What is required: Reproduce each line below with no alterations.

####################

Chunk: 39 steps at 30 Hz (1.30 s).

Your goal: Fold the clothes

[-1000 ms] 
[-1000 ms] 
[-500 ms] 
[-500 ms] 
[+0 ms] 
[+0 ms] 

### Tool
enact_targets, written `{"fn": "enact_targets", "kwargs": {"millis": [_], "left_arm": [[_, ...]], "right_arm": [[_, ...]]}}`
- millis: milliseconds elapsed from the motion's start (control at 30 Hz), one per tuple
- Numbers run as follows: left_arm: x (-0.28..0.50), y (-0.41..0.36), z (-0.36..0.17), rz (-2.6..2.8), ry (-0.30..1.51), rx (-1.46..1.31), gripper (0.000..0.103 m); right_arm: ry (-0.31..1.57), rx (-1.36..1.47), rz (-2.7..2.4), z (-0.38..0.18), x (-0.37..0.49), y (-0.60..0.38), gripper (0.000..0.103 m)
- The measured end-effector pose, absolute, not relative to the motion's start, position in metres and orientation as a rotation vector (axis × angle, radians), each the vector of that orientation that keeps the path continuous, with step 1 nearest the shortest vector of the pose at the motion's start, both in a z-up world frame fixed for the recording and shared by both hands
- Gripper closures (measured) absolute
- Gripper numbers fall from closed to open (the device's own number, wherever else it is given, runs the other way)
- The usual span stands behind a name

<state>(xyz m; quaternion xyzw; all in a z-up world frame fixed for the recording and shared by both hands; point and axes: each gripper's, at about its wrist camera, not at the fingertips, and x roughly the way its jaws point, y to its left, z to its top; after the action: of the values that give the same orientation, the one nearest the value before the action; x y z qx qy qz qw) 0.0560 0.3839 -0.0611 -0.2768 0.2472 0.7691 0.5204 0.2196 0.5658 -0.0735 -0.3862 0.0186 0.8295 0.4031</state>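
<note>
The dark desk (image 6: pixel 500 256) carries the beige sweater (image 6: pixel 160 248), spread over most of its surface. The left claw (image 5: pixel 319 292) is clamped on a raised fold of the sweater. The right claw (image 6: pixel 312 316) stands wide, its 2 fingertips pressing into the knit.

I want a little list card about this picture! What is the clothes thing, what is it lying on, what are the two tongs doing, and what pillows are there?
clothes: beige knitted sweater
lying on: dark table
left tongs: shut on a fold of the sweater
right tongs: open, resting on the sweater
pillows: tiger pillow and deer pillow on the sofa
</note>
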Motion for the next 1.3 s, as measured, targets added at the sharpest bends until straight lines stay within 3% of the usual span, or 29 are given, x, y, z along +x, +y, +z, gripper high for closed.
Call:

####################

Solution to the problem:
Chunk: 39 steps at 30 Hz (1.30 s).

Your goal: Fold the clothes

[-1000 ms] 
[-1000 ms] 
[-500 ms] 
[-500 ms] 
[+0 ms] 
[+0 ms] 

### Tool
enact_targets, written `{"fn": "enact_targets", "kwargs": {"millis": [_], "left_arm": [[_, ...]], "right_arm": [[_, ...]]}}`
- millis: milliseconds elapsed from the motion's start (control at 30 Hz), one per tuple
- Numbers run as follows: left_arm: x (-0.28..0.50), y (-0.41..0.36), z (-0.36..0.17), rz (-2.6..2.8), ry (-0.30..1.51), rx (-1.46..1.31), gripper (0.000..0.103 m); right_arm: ry (-0.31..1.57), rx (-1.36..1.47), rz (-2.7..2.4), z (-0.38..0.18), x (-0.37..0.49), y (-0.60..0.38), gripper (0.000..0.103 m)
- The measured end-effector pose, absolute, not relative to the motion's start, position in metres and orientation as a rotation vector (axis × angle, radians), each the vector of that orientation that keeps the path continuous, with step 1 nearest the shortest vector of the pose at the motion's start, both in a z-up world frame fixed for the recording and shared by both hands
- Gripper closures (measured) absolute
- Gripper numbers fall from closed to open (the device's own number, wherever else it is given, runs the other way)
- The usual span stands behind a name

<state>(xyz m; quaternion xyzw; all in a z-up world frame fixed for the recording and shared by both hands; point and axes: each gripper's, at about its wrist camera, not at the fingertips, and x roughly the way its jaws point, y to its left, z to its top; after the action: of the values that give the same orientation, the one nearest the value before the action; x y z qx qy qz qw) 0.0560 0.3839 -0.0611 -0.2768 0.2472 0.7691 0.5204 0.2196 0.5658 -0.0735 -0.3862 0.0186 0.8295 0.4031</state>
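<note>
The dark desk (image 6: pixel 500 256) carries the beige sweater (image 6: pixel 160 248), spread over most of its surface. The left claw (image 5: pixel 319 292) is clamped on a raised fold of the sweater. The right claw (image 6: pixel 312 316) stands wide, its 2 fingertips pressing into the knit.

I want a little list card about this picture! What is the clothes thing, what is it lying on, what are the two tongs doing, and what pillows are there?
clothes: beige knitted sweater
lying on: dark table
left tongs: shut on a fold of the sweater
right tongs: open, resting on the sweater
pillows: tiger pillow and deer pillow on the sofa
</note>
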Motion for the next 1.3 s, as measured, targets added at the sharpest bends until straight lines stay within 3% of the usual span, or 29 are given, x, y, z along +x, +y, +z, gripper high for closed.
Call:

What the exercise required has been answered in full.